■ Assignment ■
Determine how many lines in the records hold "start", then give that number by itself.

■ Given entries ■
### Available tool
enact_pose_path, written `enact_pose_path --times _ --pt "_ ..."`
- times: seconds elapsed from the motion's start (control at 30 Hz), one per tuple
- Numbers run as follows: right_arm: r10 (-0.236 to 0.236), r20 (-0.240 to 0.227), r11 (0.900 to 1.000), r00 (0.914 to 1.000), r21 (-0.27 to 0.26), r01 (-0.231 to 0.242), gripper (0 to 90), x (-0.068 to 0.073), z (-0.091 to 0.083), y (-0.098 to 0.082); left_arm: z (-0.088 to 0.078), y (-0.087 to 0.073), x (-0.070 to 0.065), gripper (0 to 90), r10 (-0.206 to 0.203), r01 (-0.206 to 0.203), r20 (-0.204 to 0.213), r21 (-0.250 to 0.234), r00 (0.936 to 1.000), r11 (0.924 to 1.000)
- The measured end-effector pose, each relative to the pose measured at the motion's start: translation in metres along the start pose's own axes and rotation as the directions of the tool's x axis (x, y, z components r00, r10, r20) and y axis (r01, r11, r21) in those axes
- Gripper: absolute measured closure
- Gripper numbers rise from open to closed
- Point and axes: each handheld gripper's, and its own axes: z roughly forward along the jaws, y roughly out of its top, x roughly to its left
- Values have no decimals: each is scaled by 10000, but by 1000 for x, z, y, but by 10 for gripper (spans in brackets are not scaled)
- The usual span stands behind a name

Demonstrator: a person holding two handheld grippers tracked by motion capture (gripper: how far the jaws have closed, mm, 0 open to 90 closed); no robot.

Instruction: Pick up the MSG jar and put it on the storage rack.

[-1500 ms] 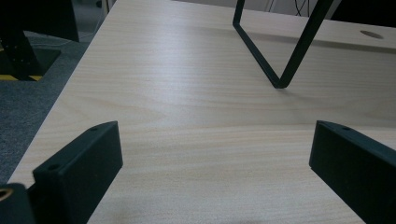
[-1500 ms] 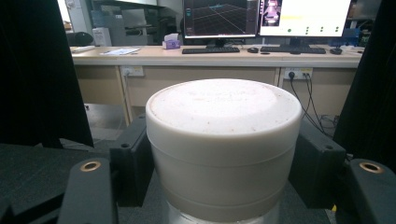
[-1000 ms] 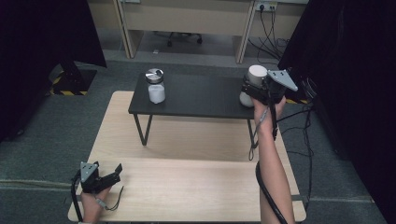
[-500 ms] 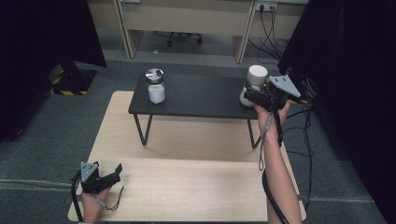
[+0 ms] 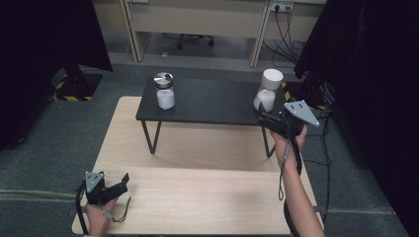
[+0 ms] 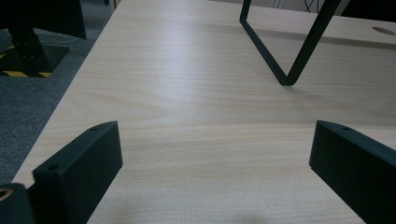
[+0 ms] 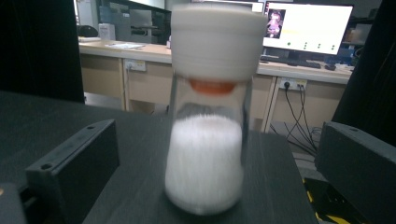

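Currently I'm holding the right gripper just in front of the white-capped jar, which is standing upright near the right end of the black bench. Its fingers are spreading wide on either side of the jar, gripping nothing. I'm resting the left gripper on the wooden bench, fingers gaping and empty. A metal-lidded jar is sitting at the far left.

White-capped jar: motion-blurred in right gripper view, outline soft, base near the bottom edge. Left hand cut by high view's bottom edge. Monitor text too small to read.
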Motion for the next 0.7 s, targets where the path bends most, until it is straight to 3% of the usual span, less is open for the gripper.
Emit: enact_pose_path --times 0.23,0.5,0.7 --pt "208 124 9998 9997 -42 -207 3 -3 -18 -29 0 0 0 17 80 -80 28 29 10000 10000" --pt "849 372 9964 9957 -16 -849 3 -2 -41 -77 1 1 -1 17 125 -126 21 64 9999 9999" --pt "433 471 9980 9980 445 -454 3 0 -55 -108 1 1 -1 17 152 -152 16 94 9999 9998"
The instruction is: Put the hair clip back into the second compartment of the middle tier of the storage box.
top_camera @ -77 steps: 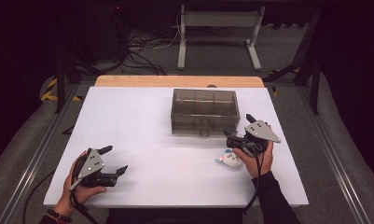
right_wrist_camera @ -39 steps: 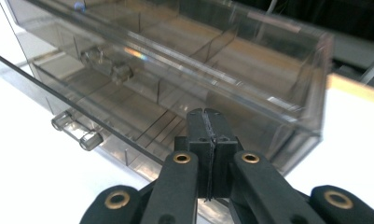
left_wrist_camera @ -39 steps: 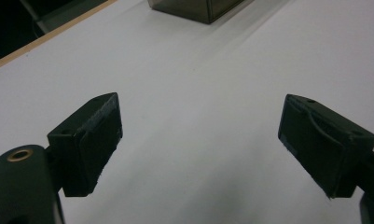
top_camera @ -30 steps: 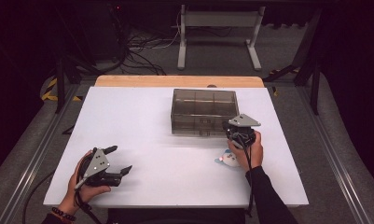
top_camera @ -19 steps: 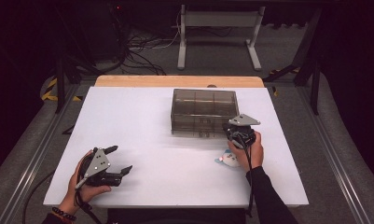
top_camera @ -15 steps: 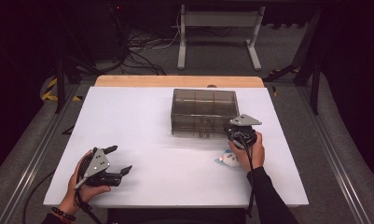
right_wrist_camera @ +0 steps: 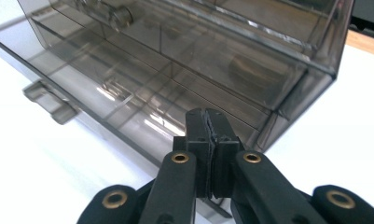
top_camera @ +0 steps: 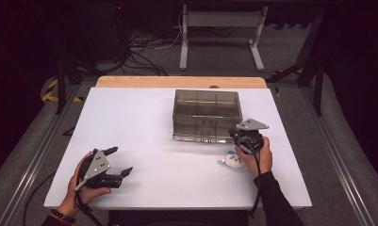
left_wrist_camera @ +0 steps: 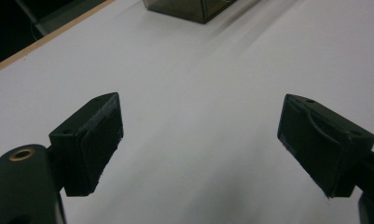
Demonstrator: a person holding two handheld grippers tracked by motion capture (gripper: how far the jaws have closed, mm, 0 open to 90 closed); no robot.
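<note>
Over on the left, the left gripper [top_camera: 123, 165] rests on the white table [top_camera: 144, 122] at its near-left corner, held in the person's left hand [top_camera: 83, 186], and its jaws stand wide apart with nothing but bare tabletop between them, as the left gripper view makes plain, where its fingers [left_wrist_camera: 93, 135] frame an open stretch of white. Moving across the middle, the table lies bare up to the smoky clear plastic box [top_camera: 206, 113], a compartmented organiser with dividers inside, sitting right of centre toward the far side. Now to the right: the right gripper [top_camera: 236, 134] is at the box's near-right corner, gripped by the right hand [top_camera: 257, 155], and in the right gripper view its jaws are pressed flat together with nothing between them, their tips right up against the box's near wall by its lower edge; whether they actually touch it I cannot tell. Just near of that hand, a small white toy [top_camera: 233, 161] with pink and blue bits lies on the table, partly tucked beside the hand.
</note>
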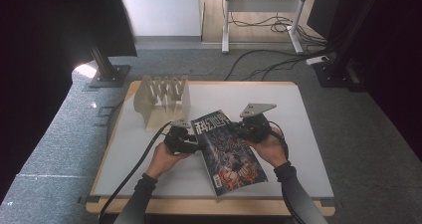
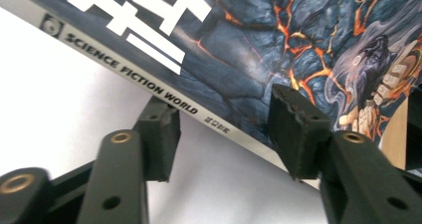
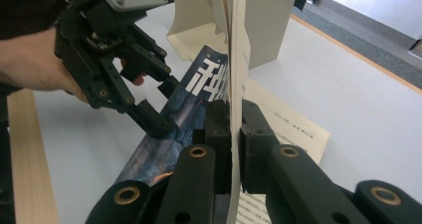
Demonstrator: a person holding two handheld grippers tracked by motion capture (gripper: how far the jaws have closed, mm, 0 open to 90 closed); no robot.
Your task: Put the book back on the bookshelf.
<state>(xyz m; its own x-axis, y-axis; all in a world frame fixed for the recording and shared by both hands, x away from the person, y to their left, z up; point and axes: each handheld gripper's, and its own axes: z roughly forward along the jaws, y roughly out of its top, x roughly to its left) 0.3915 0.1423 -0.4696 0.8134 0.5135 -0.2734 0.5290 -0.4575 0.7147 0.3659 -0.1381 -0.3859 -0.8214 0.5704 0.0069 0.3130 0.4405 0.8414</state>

■ Response area ■
2